L'étude, publiée dans "Environmental Health Perspectives", a montré que plus le niveau de pollution de l'air est élevé, en raison des particules émises par les voitures, le chauffage et certains types d'industries, plus l'incidence de la faible poids être né - moins de 2500 grammes - chez les bébés.

Plus le niveau de pollution de l'air est élevé, en raison des particules émises par les voitures, le chauffage et les industries, plus l'incidence de l'insuffisance pondérale à la naissance est élevée chez les bébés.

Tracey Woodruff, l'un des auteurs de la recherche, a expliqué que l'air que nous respirons contient des particules polluantes - dont l'épaisseur est inférieure à celle d'un cheveu humain - et qu'il a été prouvé que les pays où les lois sur la pollution sont plus strictes ils ont un niveau de concentration plus bas de ces particules, ce qui représente un avantage pour la santé de la population supérieur au coût de la réduction de la pollution atmosphérique.
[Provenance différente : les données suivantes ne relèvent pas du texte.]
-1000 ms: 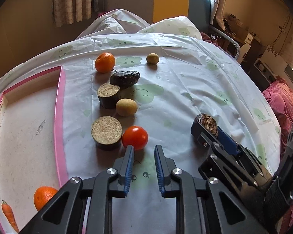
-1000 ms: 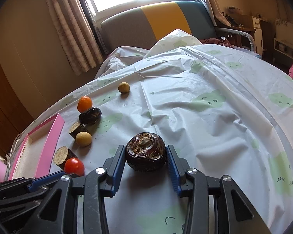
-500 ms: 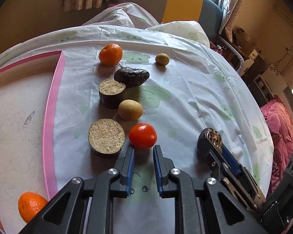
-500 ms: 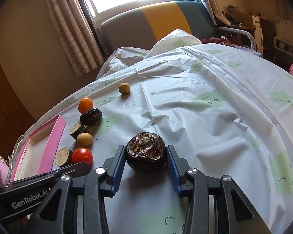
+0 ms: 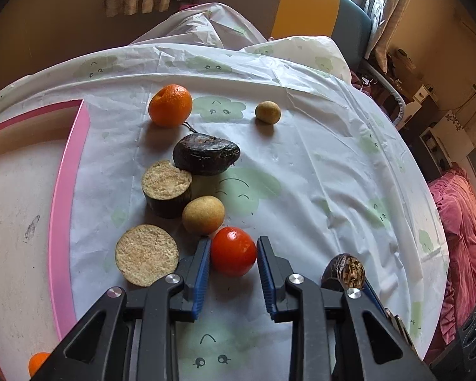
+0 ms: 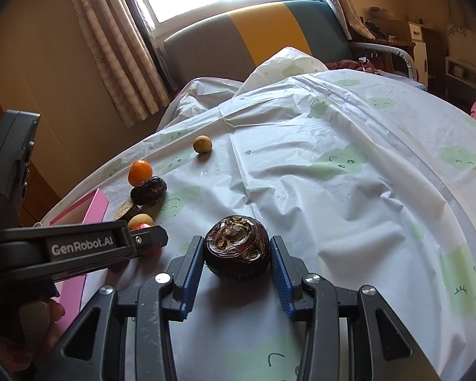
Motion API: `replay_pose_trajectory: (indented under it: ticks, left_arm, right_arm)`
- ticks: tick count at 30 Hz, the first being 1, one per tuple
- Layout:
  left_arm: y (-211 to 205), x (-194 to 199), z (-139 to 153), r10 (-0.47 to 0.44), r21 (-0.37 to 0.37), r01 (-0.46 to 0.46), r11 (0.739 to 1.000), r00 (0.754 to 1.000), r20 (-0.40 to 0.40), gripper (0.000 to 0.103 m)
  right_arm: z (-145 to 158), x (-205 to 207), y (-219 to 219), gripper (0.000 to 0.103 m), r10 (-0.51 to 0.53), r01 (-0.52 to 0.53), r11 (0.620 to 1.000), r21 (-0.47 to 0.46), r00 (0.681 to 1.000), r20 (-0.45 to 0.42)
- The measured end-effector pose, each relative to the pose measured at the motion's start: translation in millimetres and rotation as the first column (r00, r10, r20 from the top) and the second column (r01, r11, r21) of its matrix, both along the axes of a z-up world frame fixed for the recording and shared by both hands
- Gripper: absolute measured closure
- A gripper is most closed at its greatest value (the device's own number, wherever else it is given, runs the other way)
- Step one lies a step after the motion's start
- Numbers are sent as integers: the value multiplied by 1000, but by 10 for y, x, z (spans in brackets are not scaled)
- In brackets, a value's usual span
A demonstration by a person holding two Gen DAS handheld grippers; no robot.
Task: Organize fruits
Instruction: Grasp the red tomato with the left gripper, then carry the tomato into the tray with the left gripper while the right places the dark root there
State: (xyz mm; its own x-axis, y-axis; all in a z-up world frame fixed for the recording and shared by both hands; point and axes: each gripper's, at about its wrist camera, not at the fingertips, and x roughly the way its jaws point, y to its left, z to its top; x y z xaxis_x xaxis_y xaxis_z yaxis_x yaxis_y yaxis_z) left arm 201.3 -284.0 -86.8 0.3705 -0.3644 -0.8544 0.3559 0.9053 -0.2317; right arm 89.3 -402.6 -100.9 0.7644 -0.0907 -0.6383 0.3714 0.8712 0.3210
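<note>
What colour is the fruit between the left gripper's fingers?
Red: the tomato, clearest in the left wrist view.

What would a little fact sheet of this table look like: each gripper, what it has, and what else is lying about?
left gripper: open, fingers either side of the red tomato, gaps visible
right gripper: shut on the dark wrinkled fruit
tray: pink rim, at the left; a small orange in its near corner
loose on the tablecloth: orange, dark fruit, two cut brown pieces, two tan round fruits
</note>
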Motion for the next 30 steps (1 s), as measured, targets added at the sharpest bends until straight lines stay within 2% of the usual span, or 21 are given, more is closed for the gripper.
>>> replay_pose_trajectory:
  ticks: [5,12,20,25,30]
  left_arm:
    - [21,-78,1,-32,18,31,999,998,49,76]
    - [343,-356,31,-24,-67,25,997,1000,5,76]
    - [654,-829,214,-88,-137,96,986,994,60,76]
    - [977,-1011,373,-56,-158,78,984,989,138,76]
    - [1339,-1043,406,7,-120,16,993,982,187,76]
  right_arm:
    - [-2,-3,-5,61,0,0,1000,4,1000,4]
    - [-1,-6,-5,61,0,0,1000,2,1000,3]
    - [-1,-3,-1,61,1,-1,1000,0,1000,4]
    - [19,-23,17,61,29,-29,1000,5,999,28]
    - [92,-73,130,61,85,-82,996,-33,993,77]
Aux États-Unis, la loi n'autorise pas une concentration annuelle moyenne de particules inférieure à 2,5 microns supérieure à 12 g / m3, alors que dans l'Union européenne, il est possible d'atteindre 25 g / m3, soit plus du double, Il n’est pas surprenant que la Commission européenne envisage de resserrer la limite légale de pollution cette année.